美帆は少し恥ずかしくなって、すぐに歌を止めた。
「あ、続けてて良いのに。キミ、歌凄いじゃん。名前は?」
にこにこ笑いながら話しかけられる。
「嘉山美帆です」
と美帆も微笑む。
「美帆かぁ。俺は箕村雄三。雄三で良いよ」
「あ…じゃぁ、雄三さんで」
「おい雄三!皆で自己紹介すんだから突っ走んじゃねーよ!」
二人に突っ込まれ、雄三は笑いながら席に座り、
「じゃぁ、改めまして、箕村雄三です。部活はバスケやってて、楽しいのが大好きっス。よろしく!」
さっさと挨拶する。
次に、茶髪に一重瞼のクールそうな人が、
「讃岐明人、サッカー部所属。どうぞよろしく」
そして、
「三浦恭迅。同じくサッカー部所属。ま、皆引退しちゃったけどさ。よろしく」
と挨拶を終えた。
女子も紹介し終え、話始める。
莎梨南の女の子らしい気遣いや、菜茄の楽しい話術が炸裂する中、美帆はその輪に入らなかった。―入ろうとしなかった。

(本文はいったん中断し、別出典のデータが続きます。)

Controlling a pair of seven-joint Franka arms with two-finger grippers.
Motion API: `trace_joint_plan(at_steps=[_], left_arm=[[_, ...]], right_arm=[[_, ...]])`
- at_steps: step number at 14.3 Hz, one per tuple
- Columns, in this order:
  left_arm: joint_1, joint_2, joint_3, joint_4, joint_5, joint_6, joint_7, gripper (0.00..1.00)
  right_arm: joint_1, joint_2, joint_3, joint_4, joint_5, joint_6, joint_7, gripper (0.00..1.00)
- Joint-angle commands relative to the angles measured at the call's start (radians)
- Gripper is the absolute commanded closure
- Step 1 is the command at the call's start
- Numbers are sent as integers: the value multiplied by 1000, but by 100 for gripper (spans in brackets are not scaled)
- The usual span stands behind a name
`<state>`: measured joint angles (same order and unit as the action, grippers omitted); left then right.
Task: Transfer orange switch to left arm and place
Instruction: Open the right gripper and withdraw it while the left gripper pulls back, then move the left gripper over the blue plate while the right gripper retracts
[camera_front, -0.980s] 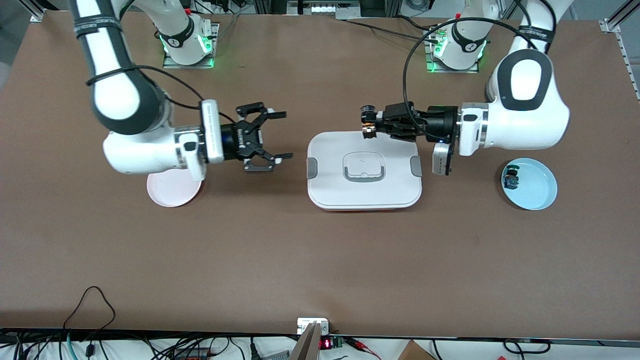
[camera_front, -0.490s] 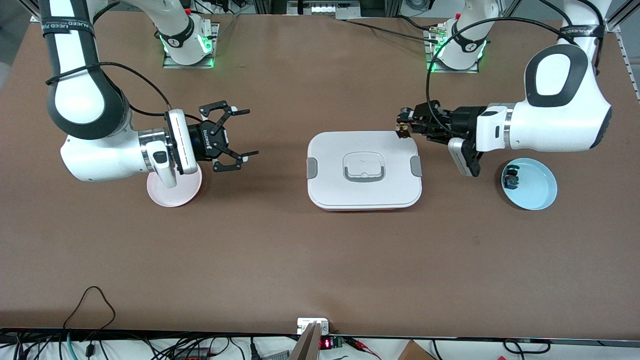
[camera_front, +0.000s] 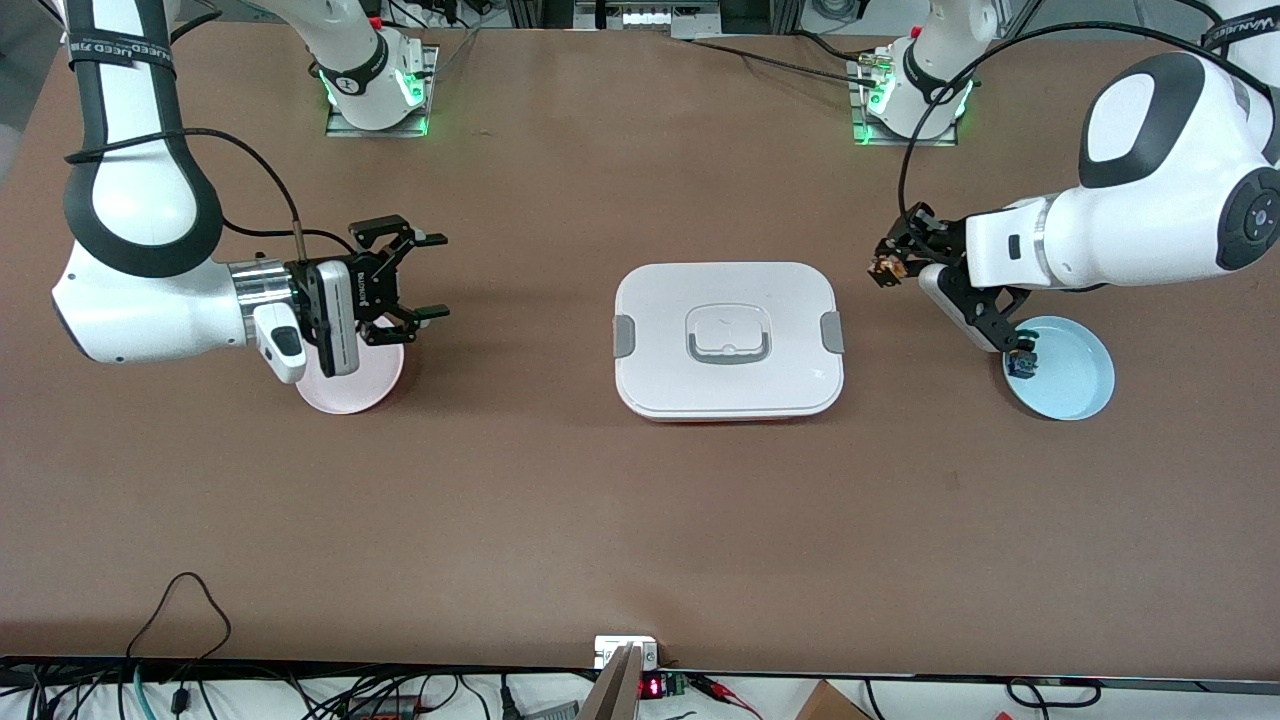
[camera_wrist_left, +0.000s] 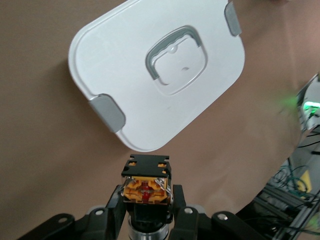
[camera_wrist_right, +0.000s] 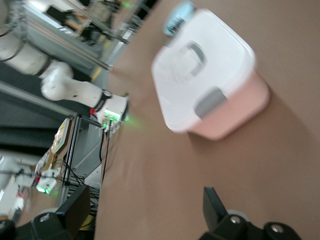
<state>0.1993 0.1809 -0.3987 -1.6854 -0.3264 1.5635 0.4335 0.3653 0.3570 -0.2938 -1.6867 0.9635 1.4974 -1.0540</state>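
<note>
The orange switch (camera_front: 883, 269) hangs in the air with my left gripper (camera_front: 893, 258) shut on it, over bare table between the box (camera_front: 728, 340) and a blue plate (camera_front: 1075, 385). In the left wrist view the switch (camera_wrist_left: 146, 184) sits clamped between the black fingers (camera_wrist_left: 113, 206), its orange face toward the camera, and the white box (camera_wrist_left: 160, 70) lies apart from it. My right gripper (camera_front: 440, 276) is open and holds nothing, over the table at the rim of a pink plate (camera_front: 350, 388). The right wrist view shows the box (camera_wrist_right: 205, 85) well away from that gripper (camera_wrist_right: 145, 210).
A small blue-and-green switch (camera_front: 1022, 358) lies in the blue plate, just under the left wrist. The pink plate toward the right arm's end is partly hidden by the right wrist. Cables and a power strip (camera_front: 627, 650) run along the table edge nearest the front camera.
Both arms have pulled back from the box toward their own ends of the table. The left gripper carried the switch from over the box's edge toward the blue plate. The right gripper stayed open.
</note>
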Motion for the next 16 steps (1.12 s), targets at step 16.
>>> trace_joint_plan(at_steps=[16], left_arm=[[168,166,-2,-123,762,277,790,79]], right_arm=[[29,-20,7,229,-977,-26,879,0]])
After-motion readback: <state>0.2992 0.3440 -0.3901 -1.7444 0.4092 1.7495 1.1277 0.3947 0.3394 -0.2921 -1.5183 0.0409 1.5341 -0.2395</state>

美帆の心の隙間を埋められるのは、その隙間を作った人だけだとわかっていたから。
皆、ちょくちょく話しかけてはくれたのだが―特に雄三―生返事で終らせていた。
心が遠くにあった美帆は、最後に雄三に携帯の番号とアドレスを聞かれたときでさえ、上の空だった。